* Aim of the exercise: Copy out exactly the lines that begin with the one containing "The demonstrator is" and continue until the last line of the material.

* Data provided:
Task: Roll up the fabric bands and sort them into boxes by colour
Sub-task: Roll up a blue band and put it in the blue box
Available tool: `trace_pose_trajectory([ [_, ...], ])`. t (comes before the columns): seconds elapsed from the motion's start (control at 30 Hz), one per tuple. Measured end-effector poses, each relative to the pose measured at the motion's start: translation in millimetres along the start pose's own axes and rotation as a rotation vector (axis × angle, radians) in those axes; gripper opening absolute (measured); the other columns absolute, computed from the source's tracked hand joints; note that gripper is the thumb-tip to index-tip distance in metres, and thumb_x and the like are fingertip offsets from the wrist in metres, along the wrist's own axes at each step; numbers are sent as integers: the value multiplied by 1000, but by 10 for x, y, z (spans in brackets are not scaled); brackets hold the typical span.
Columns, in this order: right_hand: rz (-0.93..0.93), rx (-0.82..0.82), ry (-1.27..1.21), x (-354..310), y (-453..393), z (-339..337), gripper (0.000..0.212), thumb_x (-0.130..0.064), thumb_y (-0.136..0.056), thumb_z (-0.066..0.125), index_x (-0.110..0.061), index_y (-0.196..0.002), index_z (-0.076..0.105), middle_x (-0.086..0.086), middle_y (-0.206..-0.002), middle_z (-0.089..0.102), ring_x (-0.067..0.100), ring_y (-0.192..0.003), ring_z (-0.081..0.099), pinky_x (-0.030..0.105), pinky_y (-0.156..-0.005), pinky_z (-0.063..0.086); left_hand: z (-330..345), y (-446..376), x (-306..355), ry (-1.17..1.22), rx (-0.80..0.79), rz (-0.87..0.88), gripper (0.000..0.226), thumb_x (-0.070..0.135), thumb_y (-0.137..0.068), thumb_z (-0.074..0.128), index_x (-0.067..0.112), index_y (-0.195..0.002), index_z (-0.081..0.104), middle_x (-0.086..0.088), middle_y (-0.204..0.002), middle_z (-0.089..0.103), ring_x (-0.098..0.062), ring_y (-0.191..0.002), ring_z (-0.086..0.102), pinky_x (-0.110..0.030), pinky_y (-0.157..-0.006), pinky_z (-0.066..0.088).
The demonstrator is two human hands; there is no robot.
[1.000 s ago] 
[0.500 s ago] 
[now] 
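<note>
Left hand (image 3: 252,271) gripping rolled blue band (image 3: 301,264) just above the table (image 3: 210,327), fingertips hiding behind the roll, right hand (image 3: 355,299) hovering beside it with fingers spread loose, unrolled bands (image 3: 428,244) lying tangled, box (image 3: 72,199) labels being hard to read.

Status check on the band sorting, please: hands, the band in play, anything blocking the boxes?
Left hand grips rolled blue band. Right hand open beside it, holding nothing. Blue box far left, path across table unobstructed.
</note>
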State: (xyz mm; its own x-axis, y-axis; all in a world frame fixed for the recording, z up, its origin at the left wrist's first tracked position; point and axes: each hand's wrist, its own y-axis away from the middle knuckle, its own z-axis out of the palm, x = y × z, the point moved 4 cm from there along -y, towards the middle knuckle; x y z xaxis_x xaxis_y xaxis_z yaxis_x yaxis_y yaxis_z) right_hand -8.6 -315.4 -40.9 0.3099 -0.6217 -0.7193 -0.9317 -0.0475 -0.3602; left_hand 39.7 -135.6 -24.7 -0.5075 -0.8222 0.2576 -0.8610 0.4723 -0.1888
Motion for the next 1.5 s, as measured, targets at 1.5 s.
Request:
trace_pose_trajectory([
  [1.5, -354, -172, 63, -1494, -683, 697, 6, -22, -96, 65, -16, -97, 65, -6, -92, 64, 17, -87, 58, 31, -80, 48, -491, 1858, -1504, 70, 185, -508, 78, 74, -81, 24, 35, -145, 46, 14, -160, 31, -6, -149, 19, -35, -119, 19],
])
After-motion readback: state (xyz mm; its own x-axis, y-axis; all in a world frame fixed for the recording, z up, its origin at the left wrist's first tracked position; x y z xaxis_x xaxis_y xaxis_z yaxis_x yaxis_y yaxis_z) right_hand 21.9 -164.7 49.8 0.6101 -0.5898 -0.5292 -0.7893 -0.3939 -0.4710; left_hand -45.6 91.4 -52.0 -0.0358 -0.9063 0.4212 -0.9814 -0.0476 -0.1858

* Task result:
The demonstrator is two human hands; there is no robot.
[1.000 s ago] 
[0.500 s ago] 
[now] 
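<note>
Left hand (image 3: 252,271) gripping rolled blue band (image 3: 301,264) just above the table (image 3: 210,327), fingertips hiding behind the roll, right hand (image 3: 355,299) hovering beside it with fingers spread loose, unrolled bands (image 3: 428,244) lying tangled, box (image 3: 72,199) labels being hard to read.

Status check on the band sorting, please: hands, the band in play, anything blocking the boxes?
Left hand grips rolled blue band. Right hand open beside it, holding nothing. Blue box far left, path across table unobstructed.
</note>
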State: (xyz mm; its own x-axis, y-axis; all in a world frame fixed for the recording, z up, its origin at the left wrist's first tracked position; point and axes: each hand's wrist, its own y-axis away from the middle knuckle, its own z-axis out of the palm, x = y × z, the point moved 4 cm from there along -y, towards the middle knuckle; x y z xaxis_x xaxis_y xaxis_z yaxis_x yaxis_y yaxis_z) right_hand -8.6 -315.4 -40.9 0.3099 -0.6217 -0.7193 -0.9317 -0.0475 -0.3602; left_hand 39.7 -135.6 -24.7 -0.5075 -0.8222 0.2576 -0.8610 0.4723 -0.1888
Motion for the next 1.5 s, as measured, targets at 1.5 s.
Request:
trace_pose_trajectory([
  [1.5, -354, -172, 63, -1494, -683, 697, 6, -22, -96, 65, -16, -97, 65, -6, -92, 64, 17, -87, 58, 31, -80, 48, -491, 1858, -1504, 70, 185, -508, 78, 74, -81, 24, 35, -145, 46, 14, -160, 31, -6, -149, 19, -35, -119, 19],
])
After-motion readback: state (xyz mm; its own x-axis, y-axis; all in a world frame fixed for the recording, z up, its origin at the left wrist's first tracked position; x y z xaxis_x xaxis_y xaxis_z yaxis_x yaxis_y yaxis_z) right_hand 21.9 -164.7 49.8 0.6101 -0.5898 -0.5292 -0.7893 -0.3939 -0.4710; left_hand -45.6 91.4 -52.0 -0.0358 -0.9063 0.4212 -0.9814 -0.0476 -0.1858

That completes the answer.